The Canberra Clinic
Dr Turner consults from The Clinic Skin Health & Wellness, located at G24/6 Provan St, Campbell ACT 2612 — near the Campbell Shops precinct, with easy access from Constitution Avenue and the Monaro Highway.
The clinic is accessible for patients from across Canberra, including Braddon, Barton, Civic, Manuka, Kingston, Griffith, Deakin, Woden, Tuggeranong, Belconnen, Gungahlin, Ainslie, Dickson, and surrounding suburbs. Patients travelling from Queanbeyan, Yass, Goulburn, Cooma, and the broader southern NSW region are also welcome.
The Campbell clinic is used for consultations, pre-operative planning, and post-operative follow-up. Surgical procedures are performed at accredited private hospitals in Sydney.

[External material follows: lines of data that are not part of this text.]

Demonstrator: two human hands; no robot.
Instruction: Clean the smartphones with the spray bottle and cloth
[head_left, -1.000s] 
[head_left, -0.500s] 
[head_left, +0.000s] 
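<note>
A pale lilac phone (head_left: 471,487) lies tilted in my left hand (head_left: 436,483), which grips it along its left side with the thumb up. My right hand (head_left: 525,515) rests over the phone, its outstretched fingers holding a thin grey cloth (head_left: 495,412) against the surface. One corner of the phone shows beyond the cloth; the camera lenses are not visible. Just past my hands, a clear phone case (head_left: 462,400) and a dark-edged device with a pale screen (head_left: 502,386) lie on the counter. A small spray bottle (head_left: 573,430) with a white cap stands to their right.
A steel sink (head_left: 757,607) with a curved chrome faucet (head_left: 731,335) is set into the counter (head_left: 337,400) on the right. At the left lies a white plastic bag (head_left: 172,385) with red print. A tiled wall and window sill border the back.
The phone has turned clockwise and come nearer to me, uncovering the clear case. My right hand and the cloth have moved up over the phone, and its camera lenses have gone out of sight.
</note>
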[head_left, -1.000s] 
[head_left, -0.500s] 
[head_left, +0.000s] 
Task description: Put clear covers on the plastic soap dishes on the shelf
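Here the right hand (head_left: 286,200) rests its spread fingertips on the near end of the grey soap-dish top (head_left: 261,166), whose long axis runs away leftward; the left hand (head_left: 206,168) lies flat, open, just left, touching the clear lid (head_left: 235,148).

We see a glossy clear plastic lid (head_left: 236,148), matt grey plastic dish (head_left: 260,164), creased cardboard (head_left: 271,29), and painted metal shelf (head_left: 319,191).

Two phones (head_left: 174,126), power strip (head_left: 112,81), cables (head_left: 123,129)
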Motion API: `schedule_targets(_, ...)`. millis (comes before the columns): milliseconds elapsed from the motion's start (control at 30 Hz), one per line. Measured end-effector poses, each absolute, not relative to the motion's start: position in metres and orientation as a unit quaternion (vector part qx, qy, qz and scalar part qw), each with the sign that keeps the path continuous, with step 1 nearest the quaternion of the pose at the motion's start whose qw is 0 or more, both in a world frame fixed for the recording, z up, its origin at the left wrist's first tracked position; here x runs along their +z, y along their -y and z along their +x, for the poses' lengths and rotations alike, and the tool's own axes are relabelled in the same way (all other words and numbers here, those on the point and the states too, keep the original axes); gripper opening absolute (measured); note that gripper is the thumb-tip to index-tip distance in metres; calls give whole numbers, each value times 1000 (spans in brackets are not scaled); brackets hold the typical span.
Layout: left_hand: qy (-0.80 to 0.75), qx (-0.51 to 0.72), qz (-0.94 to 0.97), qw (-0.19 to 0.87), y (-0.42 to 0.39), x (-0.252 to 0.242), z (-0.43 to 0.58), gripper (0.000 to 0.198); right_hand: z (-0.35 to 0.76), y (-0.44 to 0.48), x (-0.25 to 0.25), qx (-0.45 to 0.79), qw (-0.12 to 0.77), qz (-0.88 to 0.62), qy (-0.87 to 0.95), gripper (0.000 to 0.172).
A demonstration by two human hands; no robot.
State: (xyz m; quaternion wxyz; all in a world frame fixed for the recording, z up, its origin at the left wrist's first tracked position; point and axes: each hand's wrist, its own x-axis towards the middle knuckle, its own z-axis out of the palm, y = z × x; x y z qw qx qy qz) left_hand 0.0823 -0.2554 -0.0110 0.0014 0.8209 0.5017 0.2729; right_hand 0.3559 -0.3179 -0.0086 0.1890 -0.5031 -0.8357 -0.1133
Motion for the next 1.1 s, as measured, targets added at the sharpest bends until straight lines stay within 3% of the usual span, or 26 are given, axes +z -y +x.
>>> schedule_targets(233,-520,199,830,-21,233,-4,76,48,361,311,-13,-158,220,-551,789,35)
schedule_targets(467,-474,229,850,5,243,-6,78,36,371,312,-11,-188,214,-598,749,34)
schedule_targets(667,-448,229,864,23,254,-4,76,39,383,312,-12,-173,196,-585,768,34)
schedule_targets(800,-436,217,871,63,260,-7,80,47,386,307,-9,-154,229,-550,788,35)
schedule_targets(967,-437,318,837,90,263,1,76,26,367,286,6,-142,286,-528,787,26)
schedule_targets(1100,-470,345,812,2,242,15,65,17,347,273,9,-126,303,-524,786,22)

Why Male Facial Surgery Is Technically Distinct
Male and female facial anatomy differ in ways that matter surgically. Men have a heavier, more angular brow structure, a lower natural brow position, denser and more vascular skin, a deeper beard follicle layer in the lower face, stronger and more prominent facial ligaments, and a tendency to carry excess fat in different locations — particularly under the chin and along the jawline.
These anatomical differences affect every aspect of the surgical approach: incision placement, the direction of tissue repositioning, how much skin can safely be moved, and how scarring behaves. A facelift technique designed for female anatomy applied without modification to a male patient can produce results that look feminine or unnatural — visible scars in exposed areas, altered beard distribution, or a pulled appearance that doesn’t suit a male facial structure.
Dr Turner’s approach to male facial surgery accounts for these differences specifically at the planning stage. The procedures listed below are assessed and performed with male anatomy as the starting point, not as a modification of a female approach.
Male Face and Neck Lift
The male face and neck lift addresses jowling along the jawline, skin laxity in the lower face, and excess tissue or fat accumulation beneath the chin and in the neck. For men, the approach uses incisions placed within or just in front of the ear, into the hairline, and, where appropriate, under the chin — all positioned to remain concealed within natural contours and avoid disrupting the beard distribution.
For patients with more significant facial descent, Dr Turner’s preferred approach is the deep plane facelift — a technique that works beneath the SMAS layer, releasing key facial ligaments rather than simply tightening the surface. Because the repositioning addresses the structural cause of descent rather than pulling at skin, the result tends to appear less operated and hold longer than surface-only techniques.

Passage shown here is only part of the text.